Saved entries

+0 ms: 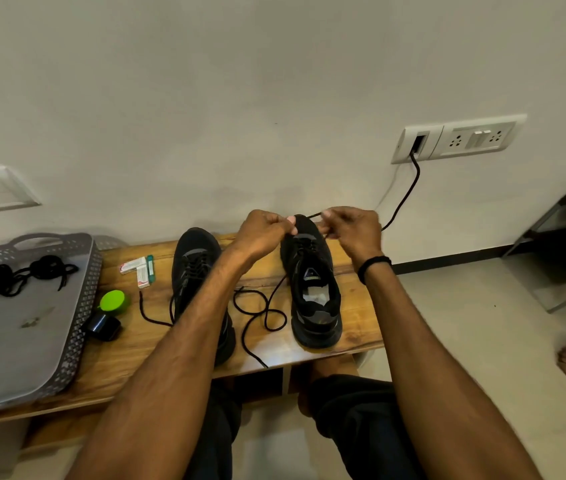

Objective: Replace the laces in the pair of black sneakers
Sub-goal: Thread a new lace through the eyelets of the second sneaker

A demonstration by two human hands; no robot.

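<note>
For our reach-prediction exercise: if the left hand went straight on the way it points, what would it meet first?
Probably the right hand, close ahead and pinching the lace: the left hand points forward and rightward across the toe of the right-hand black sneaker. Depth is unclear, so it might miss.

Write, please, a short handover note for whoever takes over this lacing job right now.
Left hand: pinches the black lace at the toe-end eyelets of the right-hand sneaker.
Right hand: pinches the same lace near its tip, above the toe.
Both sneakers stand on the wooden bench; the lace's other tail lies in loose loops between them. A bundle of black laces, likely the old ones, lies in the grey tray.
Done: the left-hand sneaker looks laced, ends untied.
Left: thread the right-hand sneaker's remaining eyelets, then tie both.
</note>
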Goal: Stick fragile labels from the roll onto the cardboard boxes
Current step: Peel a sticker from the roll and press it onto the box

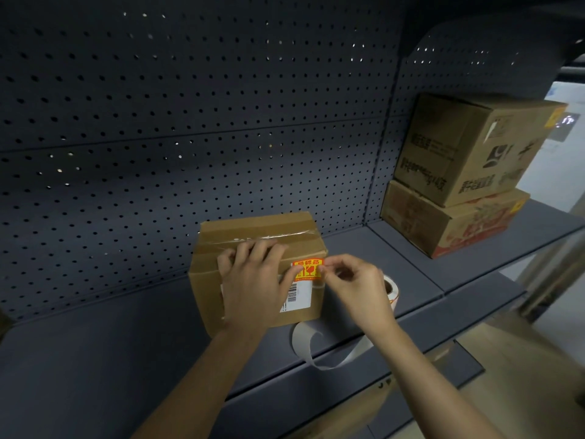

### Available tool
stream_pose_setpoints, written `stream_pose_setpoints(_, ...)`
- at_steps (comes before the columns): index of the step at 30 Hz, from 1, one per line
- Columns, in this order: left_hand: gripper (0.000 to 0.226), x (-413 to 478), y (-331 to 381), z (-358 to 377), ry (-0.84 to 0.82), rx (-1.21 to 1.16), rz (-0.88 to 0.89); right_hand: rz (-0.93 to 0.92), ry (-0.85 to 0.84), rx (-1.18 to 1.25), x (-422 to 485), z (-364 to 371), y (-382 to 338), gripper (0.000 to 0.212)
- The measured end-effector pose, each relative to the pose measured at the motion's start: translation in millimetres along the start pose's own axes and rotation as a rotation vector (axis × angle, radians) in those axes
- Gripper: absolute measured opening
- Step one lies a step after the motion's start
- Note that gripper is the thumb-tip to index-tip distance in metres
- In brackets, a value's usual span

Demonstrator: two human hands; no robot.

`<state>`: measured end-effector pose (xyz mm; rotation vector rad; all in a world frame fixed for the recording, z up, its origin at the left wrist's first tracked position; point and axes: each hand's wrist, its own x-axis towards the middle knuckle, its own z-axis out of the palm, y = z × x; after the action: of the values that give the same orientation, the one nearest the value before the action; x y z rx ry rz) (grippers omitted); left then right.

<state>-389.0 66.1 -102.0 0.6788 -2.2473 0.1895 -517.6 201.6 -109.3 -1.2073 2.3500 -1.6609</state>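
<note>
left hand [253, 280] flat, steadies box [259, 267] | right hand [354, 280] pinches fragile label [307, 270] edge | risk: skewed or creased label from uneven press

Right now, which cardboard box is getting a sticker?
The small box mid-shelf: the left hand rests on it and the right hand pinches the red-and-yellow label against its front. The upper box and lower box stacked at right are untouched.

Three cardboard boxes [205, 286] [468, 147] [443, 229], one label roll [393, 294], one fragile label [307, 270], two hands [253, 280] [357, 280], one shelf [126, 359].
</note>
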Motion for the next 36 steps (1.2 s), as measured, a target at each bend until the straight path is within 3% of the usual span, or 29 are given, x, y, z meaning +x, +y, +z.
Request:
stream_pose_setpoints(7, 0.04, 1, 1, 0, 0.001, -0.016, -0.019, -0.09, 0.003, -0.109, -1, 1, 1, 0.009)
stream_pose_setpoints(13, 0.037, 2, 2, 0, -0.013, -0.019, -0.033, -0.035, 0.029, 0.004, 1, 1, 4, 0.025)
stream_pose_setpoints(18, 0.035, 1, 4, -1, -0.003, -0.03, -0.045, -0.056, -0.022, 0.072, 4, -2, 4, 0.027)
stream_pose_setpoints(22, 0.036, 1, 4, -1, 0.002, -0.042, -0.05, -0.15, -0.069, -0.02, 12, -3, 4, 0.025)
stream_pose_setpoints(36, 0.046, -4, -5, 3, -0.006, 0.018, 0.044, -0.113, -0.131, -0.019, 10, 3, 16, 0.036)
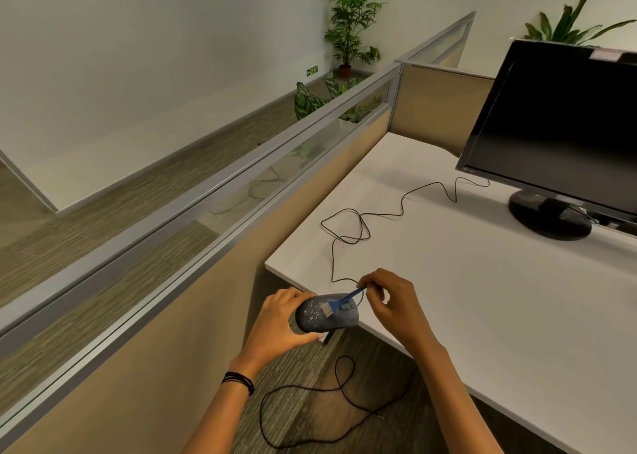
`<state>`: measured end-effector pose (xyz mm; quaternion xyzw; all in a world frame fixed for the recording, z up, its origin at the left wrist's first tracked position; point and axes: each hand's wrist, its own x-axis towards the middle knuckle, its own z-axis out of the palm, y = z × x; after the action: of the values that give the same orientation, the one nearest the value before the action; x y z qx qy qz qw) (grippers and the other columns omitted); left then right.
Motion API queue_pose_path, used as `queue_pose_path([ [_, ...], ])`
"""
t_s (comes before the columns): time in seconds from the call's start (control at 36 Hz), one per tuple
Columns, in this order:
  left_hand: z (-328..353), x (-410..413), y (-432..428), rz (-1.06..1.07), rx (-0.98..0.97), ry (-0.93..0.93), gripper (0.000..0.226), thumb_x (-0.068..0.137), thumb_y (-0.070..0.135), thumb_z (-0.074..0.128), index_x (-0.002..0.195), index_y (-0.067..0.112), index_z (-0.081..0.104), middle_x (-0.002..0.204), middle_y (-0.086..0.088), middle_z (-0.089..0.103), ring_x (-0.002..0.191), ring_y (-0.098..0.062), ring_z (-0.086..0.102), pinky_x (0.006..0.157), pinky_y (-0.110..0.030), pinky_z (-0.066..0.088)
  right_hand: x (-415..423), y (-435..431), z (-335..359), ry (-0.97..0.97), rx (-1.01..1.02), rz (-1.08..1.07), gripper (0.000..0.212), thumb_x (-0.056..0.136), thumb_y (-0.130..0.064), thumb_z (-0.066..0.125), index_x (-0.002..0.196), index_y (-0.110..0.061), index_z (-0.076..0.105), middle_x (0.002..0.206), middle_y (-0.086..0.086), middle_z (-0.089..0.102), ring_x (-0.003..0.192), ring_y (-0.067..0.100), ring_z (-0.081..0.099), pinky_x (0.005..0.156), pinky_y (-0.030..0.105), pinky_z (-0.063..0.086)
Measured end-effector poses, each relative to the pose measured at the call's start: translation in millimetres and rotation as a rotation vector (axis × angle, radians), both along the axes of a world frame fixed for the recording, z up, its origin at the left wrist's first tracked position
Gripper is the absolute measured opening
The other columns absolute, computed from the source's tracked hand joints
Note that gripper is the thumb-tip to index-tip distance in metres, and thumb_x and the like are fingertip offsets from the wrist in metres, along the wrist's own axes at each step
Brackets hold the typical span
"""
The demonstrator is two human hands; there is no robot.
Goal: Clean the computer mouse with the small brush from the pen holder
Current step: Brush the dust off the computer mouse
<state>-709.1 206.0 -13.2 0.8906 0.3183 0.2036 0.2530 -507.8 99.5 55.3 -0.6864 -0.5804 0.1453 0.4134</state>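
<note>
One white desk [465, 281], monitor [558, 126] on it; off its corner left hand [279, 319] grips mouse [324, 317], right hand [393, 302] pinches brush [339, 303]; carpet [303, 360] below.

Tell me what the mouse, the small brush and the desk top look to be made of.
The computer mouse looks like dark moulded plastic, matte, dotted with pale specks. The small brush has a thin blue handle, probably plastic; its pale bristles' fibre is unclear. The desk top is white, smooth and thin-edged, likely laminate over board, low sheen.
</note>
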Motion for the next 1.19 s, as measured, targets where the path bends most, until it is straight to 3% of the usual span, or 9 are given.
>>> queue_pose_path([
  [0.19, -2.8, -0.3, -2.2, 0.01, -0.006, -0.008, 0.065, 0.065, 0.063, 0.066, 0.12, 0.032, 0.05, 0.107, 0.016, 0.048, 0.101, 0.001, 0.039, 0.089, -0.017, 0.026, 1.8, -2.0, -0.2, 0.016, 0.035, -0.029, 0.013, 0.085, -0.005, 0.053, 0.084, -0.012, 0.064, 0.079, -0.009, 0.058, 0.069, 0.004, 0.052, 0.065, 0.024, 0.046],
  [0.28, -1.3, -0.1, -2.3, 0.02, -0.005, -0.02, 0.064, 0.065, 0.06, 0.068, 0.12, 0.032, 0.05, 0.106, 0.017, 0.047, 0.1, 0.002, 0.038, 0.088, -0.014, 0.025, 4.1, -3.3, -1.8, -0.001, 0.021, -0.041, 0.014, 0.086, -0.005, 0.053, 0.088, -0.013, 0.064, 0.08, -0.01, 0.057, 0.069, 0.007, 0.052, 0.067, 0.029, 0.048],
  [0.44, -0.8, -2.0, -0.7, 0.03, -0.01, -0.019, 0.063, 0.064, 0.056, 0.07, 0.119, 0.032, 0.05, 0.106, 0.017, 0.047, 0.098, 0.004, 0.036, 0.087, -0.014, 0.026, 6.9, -4.1, -1.9, 0.013, -0.036, 0.027, 0.019, 0.084, -0.021, 0.044, 0.085, -0.019, 0.063, 0.077, -0.017, 0.056, 0.07, 0.011, 0.055, 0.069, 0.033, 0.049],
  [0.58, -2.3, -3.6, -0.3, 0.029, -0.018, -0.013, 0.065, 0.065, 0.057, 0.068, 0.121, 0.031, 0.049, 0.106, 0.017, 0.046, 0.1, 0.003, 0.037, 0.088, -0.014, 0.024, 5.1, -4.1, -2.4, 0.026, -0.014, 0.022, 0.018, 0.086, -0.018, 0.046, 0.09, -0.019, 0.064, 0.08, -0.009, 0.06, 0.071, 0.013, 0.056, 0.072, 0.035, 0.051],
  [1.0, -3.6, -7.3, -1.5, 0.028, -0.029, -0.02, 0.067, 0.064, 0.062, 0.065, 0.121, 0.03, 0.05, 0.107, 0.016, 0.047, 0.099, 0.001, 0.038, 0.088, -0.016, 0.026, 3.8, -4.7, -2.7, 0.041, -0.113, 0.086, 0.02, 0.084, -0.022, 0.044, 0.084, -0.022, 0.063, 0.077, -0.012, 0.06, 0.07, 0.01, 0.054, 0.072, 0.031, 0.048],
  [1.11, -3.4, -8.1, -1.2, 0.03, -0.018, -0.02, 0.069, 0.064, 0.064, 0.063, 0.122, 0.029, 0.05, 0.107, 0.016, 0.047, 0.1, 0.001, 0.038, 0.088, -0.015, 0.025, 3.4, -4.7, -3.5, 0.045, -0.066, 0.076, 0.02, 0.086, -0.024, 0.044, 0.091, -0.025, 0.063, 0.082, -0.008, 0.064, 0.074, 0.012, 0.057, 0.074, 0.029, 0.049],
  [1.19, -3.2, -8.6, -1.2, 0.029, -0.017, -0.022, 0.069, 0.064, 0.065, 0.063, 0.121, 0.029, 0.05, 0.106, 0.017, 0.046, 0.098, 0.003, 0.036, 0.087, -0.013, 0.025, 4.2, -4.4, -3.1, 0.003, -0.119, 0.101, 0.02, 0.085, -0.025, 0.044, 0.09, -0.023, 0.063, 0.078, -0.016, 0.058, 0.071, 0.008, 0.054, 0.073, 0.025, 0.045],
])
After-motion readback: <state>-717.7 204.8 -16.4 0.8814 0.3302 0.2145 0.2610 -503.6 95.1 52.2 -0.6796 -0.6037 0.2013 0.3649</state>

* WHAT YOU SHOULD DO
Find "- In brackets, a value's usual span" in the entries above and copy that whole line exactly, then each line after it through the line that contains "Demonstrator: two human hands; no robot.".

* RESPONSE BELOW
- In brackets, a value's usual span

Demonstrator: two human hands; no robot.

This completes the output for the exercise.